When you print the records, keep every line identical to the original.

▼

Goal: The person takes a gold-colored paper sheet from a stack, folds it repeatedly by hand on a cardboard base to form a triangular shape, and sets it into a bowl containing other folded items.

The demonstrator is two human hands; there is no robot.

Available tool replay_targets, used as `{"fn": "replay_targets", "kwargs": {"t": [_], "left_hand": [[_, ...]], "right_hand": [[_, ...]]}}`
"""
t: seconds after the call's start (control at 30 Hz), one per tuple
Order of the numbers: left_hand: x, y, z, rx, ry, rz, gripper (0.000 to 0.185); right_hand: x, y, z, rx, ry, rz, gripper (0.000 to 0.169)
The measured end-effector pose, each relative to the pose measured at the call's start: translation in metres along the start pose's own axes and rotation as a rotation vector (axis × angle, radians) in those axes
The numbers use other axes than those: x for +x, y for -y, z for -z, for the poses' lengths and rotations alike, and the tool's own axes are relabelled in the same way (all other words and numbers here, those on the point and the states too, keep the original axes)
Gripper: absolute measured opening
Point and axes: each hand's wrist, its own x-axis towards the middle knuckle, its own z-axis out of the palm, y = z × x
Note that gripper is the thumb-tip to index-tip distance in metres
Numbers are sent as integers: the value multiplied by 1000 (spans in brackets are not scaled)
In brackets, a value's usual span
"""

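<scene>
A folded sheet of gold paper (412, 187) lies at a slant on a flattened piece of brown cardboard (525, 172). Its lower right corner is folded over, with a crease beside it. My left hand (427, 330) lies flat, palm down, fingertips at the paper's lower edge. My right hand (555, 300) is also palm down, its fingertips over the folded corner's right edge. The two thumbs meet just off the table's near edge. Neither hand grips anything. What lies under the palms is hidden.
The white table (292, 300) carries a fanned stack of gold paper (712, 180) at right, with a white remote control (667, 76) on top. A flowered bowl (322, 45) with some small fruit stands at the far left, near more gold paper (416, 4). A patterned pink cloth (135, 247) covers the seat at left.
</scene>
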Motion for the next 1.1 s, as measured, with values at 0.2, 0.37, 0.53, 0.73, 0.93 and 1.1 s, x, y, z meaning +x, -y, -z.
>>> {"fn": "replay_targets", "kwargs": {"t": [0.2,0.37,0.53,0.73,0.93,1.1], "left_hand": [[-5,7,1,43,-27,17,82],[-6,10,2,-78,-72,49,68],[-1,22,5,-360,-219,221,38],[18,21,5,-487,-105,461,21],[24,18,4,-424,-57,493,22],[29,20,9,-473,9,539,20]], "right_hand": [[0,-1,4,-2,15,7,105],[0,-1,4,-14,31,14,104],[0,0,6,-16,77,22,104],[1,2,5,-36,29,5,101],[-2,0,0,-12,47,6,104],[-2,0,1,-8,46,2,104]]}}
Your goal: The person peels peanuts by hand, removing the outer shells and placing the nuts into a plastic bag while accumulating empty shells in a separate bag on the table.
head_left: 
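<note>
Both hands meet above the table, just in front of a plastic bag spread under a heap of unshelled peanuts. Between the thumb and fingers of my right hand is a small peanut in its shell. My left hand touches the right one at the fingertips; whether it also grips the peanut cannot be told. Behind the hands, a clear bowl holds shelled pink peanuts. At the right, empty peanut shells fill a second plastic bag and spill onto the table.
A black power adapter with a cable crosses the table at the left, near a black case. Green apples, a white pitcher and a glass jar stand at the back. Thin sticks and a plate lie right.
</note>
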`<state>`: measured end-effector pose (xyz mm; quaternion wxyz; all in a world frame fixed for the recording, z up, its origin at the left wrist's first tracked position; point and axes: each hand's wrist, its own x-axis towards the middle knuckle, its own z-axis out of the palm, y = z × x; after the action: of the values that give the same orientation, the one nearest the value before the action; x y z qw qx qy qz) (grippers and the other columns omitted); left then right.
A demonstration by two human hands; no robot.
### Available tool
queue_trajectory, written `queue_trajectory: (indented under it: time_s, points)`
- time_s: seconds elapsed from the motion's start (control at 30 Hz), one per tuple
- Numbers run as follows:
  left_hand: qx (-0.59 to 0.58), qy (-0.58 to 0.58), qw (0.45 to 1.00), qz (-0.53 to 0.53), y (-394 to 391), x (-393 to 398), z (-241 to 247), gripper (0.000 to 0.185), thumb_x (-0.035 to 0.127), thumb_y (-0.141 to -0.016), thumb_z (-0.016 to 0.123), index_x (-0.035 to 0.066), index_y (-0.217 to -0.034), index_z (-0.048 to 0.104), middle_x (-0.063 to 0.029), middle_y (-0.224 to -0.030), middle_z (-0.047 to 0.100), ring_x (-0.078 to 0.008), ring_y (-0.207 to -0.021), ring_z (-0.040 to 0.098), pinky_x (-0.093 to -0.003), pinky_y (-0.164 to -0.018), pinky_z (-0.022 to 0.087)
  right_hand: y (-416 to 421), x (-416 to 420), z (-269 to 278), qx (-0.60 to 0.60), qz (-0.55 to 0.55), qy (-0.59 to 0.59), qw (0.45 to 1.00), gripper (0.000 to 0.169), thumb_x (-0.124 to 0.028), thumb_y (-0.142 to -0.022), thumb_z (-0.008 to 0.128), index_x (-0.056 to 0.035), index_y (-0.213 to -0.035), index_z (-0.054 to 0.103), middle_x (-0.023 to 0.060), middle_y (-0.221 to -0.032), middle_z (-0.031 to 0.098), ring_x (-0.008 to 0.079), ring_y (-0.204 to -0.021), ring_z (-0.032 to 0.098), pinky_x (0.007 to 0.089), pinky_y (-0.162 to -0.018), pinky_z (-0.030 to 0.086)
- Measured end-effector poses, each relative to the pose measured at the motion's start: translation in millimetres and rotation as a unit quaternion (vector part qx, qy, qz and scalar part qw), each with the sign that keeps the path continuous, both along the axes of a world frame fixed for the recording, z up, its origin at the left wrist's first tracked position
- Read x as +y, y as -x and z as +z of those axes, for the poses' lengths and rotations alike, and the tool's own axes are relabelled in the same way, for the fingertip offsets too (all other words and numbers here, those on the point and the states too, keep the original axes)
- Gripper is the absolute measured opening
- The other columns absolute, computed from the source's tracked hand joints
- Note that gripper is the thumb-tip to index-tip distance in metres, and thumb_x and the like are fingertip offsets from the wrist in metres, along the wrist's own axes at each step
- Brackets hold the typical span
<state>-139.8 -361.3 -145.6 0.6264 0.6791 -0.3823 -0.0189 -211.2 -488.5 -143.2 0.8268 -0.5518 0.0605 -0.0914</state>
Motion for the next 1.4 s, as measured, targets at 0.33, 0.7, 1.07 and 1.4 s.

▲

__Reply to the task__
Goal: The person takes a gold-colored paper sheet from a stack, folds it repeatedly by hand on a cardboard base to form a triangular shape, and sets it into a bowl containing other folded items.

The demonstrator is two human hands; there is no robot.

Available tool replay_targets, used as `{"fn": "replay_targets", "kwargs": {"t": [_], "left_hand": [[_, ...]], "right_hand": [[_, ...]]}}`
"""
t: seconds after the call's start (control at 30 Hz), one per tuple
Order of the numbers: left_hand: x, y, z, rx, ry, rz, gripper (0.000 to 0.185); right_hand: x, y, z, rx, ry, rz, gripper (0.000 to 0.169)
The measured end-effector pose, each relative to the pose measured at the call's start: translation in metres along the start pose's own axes and rotation as a rotation vector (axis × angle, radians) in those axes
The numbers use other axes than those: x for +x, y for -y, z for -z, for the poses' lengths and rotations alike, and the tool's own axes are relabelled in the same way (all other words and numbers here, those on the point and the states too, keep the original axes)
Gripper: absolute measured opening
Point and axes: each hand's wrist, its own x-axis towards the middle knuckle, its own z-axis out of the palm, y = z × x
Note that gripper is the thumb-tip to index-tip distance in metres
Numbers are sent as integers: the value multiplied by 1000 (spans in brackets are not scaled)
In brackets, a value's usual span
"""

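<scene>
A folded sheet of gold paper (412, 187) lies at a slant on a flattened piece of brown cardboard (525, 172). Its lower right corner is folded over, with a crease beside it. My left hand (427, 330) lies flat, palm down, fingertips at the paper's lower edge. My right hand (555, 300) is also palm down, its fingertips over the folded corner's right edge. The two thumbs meet just off the table's near edge. Neither hand grips anything. What lies under the palms is hidden.
The white table (292, 300) carries a fanned stack of gold paper (712, 180) at right, with a white remote control (667, 76) on top. A flowered bowl (322, 45) with some small fruit stands at the far left, near more gold paper (416, 4). A patterned pink cloth (135, 247) covers the seat at left.
</scene>
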Motion for the next 1.1 s, as measured, with values at 0.2, 0.37, 0.53, 0.73, 0.93 and 1.1 s, x, y, z meaning +x, -y, -z.
>>> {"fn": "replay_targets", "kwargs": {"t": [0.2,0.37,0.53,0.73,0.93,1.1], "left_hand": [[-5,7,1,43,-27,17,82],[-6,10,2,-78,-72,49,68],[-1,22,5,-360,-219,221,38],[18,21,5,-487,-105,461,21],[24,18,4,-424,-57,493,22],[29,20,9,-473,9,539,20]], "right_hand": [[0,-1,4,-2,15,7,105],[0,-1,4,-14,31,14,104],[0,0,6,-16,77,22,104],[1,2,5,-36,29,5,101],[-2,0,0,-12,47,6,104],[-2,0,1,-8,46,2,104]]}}
Your goal: The person peels peanuts by hand, removing the outer shells and placing the nuts into a plastic bag while accumulating empty shells in a separate bag on the table.
head_left: 
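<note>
Both hands meet above the table, just in front of a plastic bag spread under a heap of unshelled peanuts. Between the thumb and fingers of my right hand is a small peanut in its shell. My left hand touches the right one at the fingertips; whether it also grips the peanut cannot be told. Behind the hands, a clear bowl holds shelled pink peanuts. At the right, empty peanut shells fill a second plastic bag and spill onto the table.
A black power adapter with a cable crosses the table at the left, near a black case. Green apples, a white pitcher and a glass jar stand at the back. Thin sticks and a plate lie right.
</note>
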`<state>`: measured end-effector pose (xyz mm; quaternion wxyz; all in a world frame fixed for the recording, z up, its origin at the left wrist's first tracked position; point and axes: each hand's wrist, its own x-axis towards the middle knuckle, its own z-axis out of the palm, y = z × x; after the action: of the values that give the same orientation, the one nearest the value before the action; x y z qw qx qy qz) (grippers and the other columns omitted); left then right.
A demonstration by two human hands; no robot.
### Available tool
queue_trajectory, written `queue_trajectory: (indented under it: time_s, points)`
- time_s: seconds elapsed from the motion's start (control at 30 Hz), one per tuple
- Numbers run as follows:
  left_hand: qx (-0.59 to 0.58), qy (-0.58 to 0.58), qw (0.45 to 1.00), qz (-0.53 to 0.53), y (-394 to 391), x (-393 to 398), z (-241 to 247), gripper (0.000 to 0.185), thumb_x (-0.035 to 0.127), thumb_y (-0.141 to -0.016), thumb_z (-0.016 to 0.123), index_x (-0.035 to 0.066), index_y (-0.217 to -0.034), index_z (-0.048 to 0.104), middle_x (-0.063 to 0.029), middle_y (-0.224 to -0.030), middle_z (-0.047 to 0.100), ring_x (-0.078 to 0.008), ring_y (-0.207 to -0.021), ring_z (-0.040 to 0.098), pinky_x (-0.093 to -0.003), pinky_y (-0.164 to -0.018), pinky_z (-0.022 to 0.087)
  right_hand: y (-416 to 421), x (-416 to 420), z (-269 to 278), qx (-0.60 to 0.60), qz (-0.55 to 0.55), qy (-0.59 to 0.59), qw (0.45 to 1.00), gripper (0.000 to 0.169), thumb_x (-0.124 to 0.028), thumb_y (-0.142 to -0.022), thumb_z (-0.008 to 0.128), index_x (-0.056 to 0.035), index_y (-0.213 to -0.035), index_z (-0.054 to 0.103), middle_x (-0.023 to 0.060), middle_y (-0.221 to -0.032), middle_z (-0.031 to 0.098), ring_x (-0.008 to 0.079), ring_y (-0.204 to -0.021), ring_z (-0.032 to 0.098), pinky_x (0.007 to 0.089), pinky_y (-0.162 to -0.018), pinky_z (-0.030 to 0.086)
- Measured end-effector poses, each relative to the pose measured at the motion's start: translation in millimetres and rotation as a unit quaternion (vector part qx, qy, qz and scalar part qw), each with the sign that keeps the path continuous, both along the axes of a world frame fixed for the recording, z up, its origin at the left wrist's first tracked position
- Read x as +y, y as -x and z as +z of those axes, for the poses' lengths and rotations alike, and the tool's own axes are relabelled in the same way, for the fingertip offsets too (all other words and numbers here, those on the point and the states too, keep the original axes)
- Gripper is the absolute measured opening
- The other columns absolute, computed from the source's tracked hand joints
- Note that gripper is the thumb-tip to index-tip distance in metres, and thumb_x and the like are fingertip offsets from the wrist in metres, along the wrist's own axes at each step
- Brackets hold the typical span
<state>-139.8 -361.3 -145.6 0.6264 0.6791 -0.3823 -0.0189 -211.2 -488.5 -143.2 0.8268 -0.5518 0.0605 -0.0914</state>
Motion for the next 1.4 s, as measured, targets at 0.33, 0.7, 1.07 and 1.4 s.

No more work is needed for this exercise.